La laicista III República francesa fue inestable y cobró fama de corrupta. Temerosa de un revanchismo germano, trató de aislar a Alemania mediante alianzas con Polonia y Checoslovaquia. En 1925 el Tratado de Locarno trató de asegurar las fronteras mediante acuerdos entre Londres, los países vecinos de Alemania y esta misma: la región renana fue devuelta a Alemania, aunque desmilitarizada, y confirmadas las limitaciones que privaban de capacidad ofensiva al ejército alemán; si bien este burlaba el acuerdo con ayuda de la URSS, donde entrenaba a especialistas y probable material.

No solo en Europa se acumulaban nubes de tormenta: en el Lejano Oriente, Japón, después de haber vencido a Rusia en 1905, se había apoderado de Corea y Formosa y, como gran potencia de la zona, aspiraba a desplazar la influencia occidental, al paso que sus instituciones democráticas flaqueaban.

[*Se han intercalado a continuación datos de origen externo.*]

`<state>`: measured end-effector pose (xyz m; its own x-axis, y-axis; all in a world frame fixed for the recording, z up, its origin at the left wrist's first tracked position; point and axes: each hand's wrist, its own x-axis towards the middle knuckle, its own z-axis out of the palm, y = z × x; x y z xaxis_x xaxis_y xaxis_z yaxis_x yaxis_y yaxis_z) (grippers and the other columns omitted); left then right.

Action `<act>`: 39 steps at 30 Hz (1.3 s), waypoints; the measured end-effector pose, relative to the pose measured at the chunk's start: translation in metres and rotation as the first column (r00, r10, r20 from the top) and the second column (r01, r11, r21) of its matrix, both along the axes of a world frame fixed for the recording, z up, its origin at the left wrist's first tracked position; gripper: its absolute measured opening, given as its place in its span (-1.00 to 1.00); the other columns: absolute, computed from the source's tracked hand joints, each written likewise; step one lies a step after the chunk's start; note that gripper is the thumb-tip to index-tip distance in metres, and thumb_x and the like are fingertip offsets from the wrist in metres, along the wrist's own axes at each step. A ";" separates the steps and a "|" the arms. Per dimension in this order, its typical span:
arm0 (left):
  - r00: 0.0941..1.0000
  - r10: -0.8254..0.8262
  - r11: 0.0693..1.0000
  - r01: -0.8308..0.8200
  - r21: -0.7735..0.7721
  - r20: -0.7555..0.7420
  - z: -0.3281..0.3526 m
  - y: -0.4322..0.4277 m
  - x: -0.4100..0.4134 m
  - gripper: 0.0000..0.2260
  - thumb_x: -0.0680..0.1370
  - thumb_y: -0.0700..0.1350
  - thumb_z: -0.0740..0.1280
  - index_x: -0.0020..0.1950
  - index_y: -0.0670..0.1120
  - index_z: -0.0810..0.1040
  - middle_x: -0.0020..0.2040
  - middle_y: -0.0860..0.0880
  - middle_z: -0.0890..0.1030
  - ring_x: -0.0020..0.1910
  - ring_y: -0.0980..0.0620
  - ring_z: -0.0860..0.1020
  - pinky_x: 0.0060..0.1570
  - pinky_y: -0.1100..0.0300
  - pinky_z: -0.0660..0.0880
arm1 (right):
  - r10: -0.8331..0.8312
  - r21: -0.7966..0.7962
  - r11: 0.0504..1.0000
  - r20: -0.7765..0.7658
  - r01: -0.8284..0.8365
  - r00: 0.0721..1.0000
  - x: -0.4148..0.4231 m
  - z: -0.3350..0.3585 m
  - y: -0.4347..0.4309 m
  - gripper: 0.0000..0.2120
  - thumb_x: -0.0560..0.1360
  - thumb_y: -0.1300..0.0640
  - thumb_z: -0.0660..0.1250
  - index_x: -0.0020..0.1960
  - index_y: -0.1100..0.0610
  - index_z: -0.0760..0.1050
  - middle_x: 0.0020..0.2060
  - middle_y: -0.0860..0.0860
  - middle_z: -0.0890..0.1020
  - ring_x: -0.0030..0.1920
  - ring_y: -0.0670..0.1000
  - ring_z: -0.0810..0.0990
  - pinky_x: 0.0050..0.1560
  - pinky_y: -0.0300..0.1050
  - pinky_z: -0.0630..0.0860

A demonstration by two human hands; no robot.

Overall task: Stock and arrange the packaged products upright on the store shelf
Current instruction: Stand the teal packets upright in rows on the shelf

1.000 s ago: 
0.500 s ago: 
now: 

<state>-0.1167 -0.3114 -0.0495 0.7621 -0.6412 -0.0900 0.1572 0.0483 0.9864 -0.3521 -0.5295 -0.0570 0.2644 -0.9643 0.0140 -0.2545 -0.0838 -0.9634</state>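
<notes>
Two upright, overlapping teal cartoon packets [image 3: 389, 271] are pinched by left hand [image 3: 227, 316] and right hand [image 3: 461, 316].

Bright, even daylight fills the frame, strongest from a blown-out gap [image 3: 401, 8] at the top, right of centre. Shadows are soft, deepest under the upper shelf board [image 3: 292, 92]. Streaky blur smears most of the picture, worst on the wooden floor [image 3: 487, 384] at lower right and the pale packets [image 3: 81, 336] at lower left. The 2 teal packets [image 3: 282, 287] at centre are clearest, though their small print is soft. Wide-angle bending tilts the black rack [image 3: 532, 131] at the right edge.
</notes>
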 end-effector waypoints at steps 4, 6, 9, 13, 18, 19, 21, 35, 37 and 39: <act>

Usa había vivido los años veinte con euforia y ambiente optimista en medio de una expansión económica a la que no se veía fin. Y todo cambió de pronto con la Gran Depresión iniciada por la caída catastrófica de la Bolsa en 1929, que repercutió inmediatamente sobre el resto del mundo y profundizó extraordinariamente la crisis del liberalismo y el capitalismo.